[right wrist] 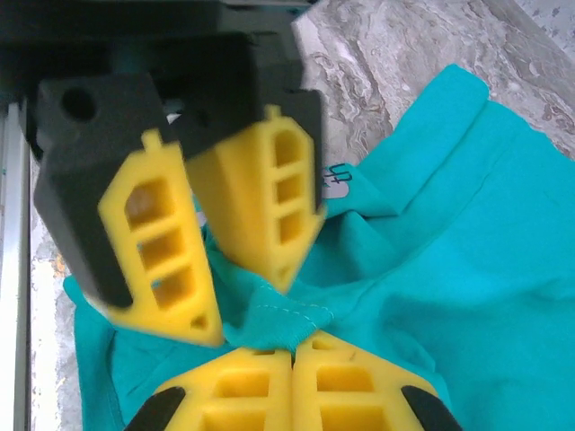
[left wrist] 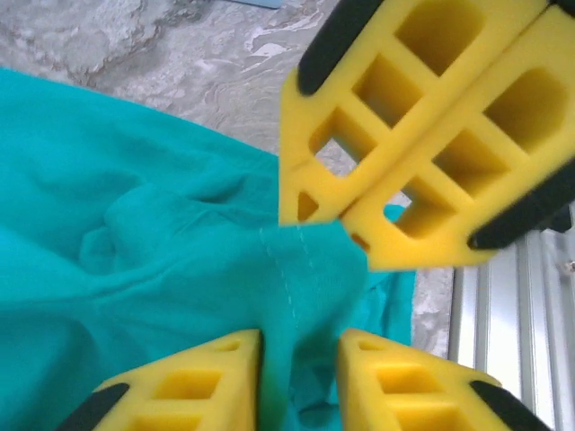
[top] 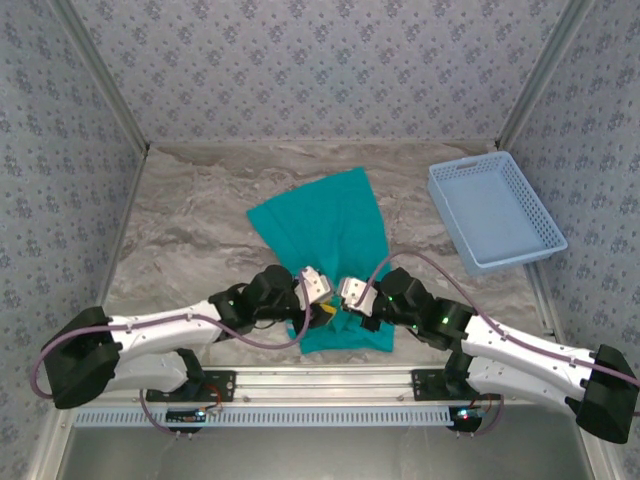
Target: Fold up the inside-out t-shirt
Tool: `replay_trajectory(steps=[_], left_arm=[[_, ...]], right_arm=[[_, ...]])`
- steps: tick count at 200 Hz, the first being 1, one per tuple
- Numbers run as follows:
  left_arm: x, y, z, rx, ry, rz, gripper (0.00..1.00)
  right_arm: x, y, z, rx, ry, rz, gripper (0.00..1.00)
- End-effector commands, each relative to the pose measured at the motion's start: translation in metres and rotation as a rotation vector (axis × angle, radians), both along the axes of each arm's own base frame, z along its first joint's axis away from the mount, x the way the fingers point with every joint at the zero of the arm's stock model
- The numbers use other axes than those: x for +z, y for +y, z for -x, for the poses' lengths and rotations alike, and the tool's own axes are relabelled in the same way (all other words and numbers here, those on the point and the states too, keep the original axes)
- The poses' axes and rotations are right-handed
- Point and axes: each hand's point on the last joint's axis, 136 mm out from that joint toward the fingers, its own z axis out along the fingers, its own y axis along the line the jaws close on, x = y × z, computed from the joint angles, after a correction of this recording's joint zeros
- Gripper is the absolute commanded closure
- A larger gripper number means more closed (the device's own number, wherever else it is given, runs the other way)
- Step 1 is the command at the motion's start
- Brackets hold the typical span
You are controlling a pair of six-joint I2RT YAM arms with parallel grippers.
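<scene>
The inside-out t-shirt [top: 320, 225] is teal and lies rumpled in the middle of the table, its near end under both grippers. My right gripper [right wrist: 294, 346] is shut on a stitched hem edge of the t-shirt [right wrist: 467, 224]. A small white tag [right wrist: 334, 177] shows just beyond it. My left gripper [left wrist: 296, 346] is closed round a raised fold of the t-shirt [left wrist: 135, 242], with cloth filling the narrow gap between its yellow pads. The right gripper [left wrist: 346, 220] pinches the cloth a short way in front of the left one. From above, left gripper [top: 322, 300] and right gripper [top: 348, 298] nearly touch.
A light blue mesh basket [top: 495, 210] sits at the back right, apart from the shirt. The marbled table [top: 190, 240] is bare to the left. A metal rail [top: 320, 380] runs along the near edge, close behind the grippers. Patterned walls close in three sides.
</scene>
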Motion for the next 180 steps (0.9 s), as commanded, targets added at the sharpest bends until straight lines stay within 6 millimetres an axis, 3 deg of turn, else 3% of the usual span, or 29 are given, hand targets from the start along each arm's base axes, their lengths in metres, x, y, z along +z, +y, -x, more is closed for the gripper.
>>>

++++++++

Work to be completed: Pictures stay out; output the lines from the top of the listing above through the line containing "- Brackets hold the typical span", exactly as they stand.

Finished task:
[right wrist] 
[left wrist] 
[top] 
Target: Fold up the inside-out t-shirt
Tool: `replay_trajectory(steps=[_], left_arm=[[_, ...]], right_arm=[[_, ...]])`
- steps: tick count at 200 Hz, the first being 1, one per tuple
- Numbers run as follows:
  left_arm: x, y, z, rx, ry, rz, gripper (0.00..1.00)
  right_arm: x, y, z, rx, ry, rz, gripper (0.00..1.00)
- End-effector commands, each relative to the pose measured at the motion's start: translation in metres and rotation as a rotation vector (axis × angle, radians), both along the axes of each arm's own base frame, z along its first joint's axis away from the mount, x the way the fingers point with every joint at the zero of the arm's stock model
- The numbers use other axes than those: x for +z, y for +y, z for -x, for the poses' lengths and rotations alike, and the tool's own axes are relabelled in the same way (all other words and numbers here, those on the point and the states too, keep the original axes)
- The poses' axes and rotations are right-handed
- Point and axes: each hand's point on the last joint's axis, 136 mm out from that joint toward the fingers, its own z axis out along the fingers, its own y axis along the line the jaws close on, x = y × z, computed from the joint angles, after a correction of this recording's joint zeros
- Gripper is the absolute commanded closure
- A larger gripper number means more closed (the device's own number, wherever else it is given, runs the other way)
- Step 1 is the command at the motion's start
- Brackets hold the typical span

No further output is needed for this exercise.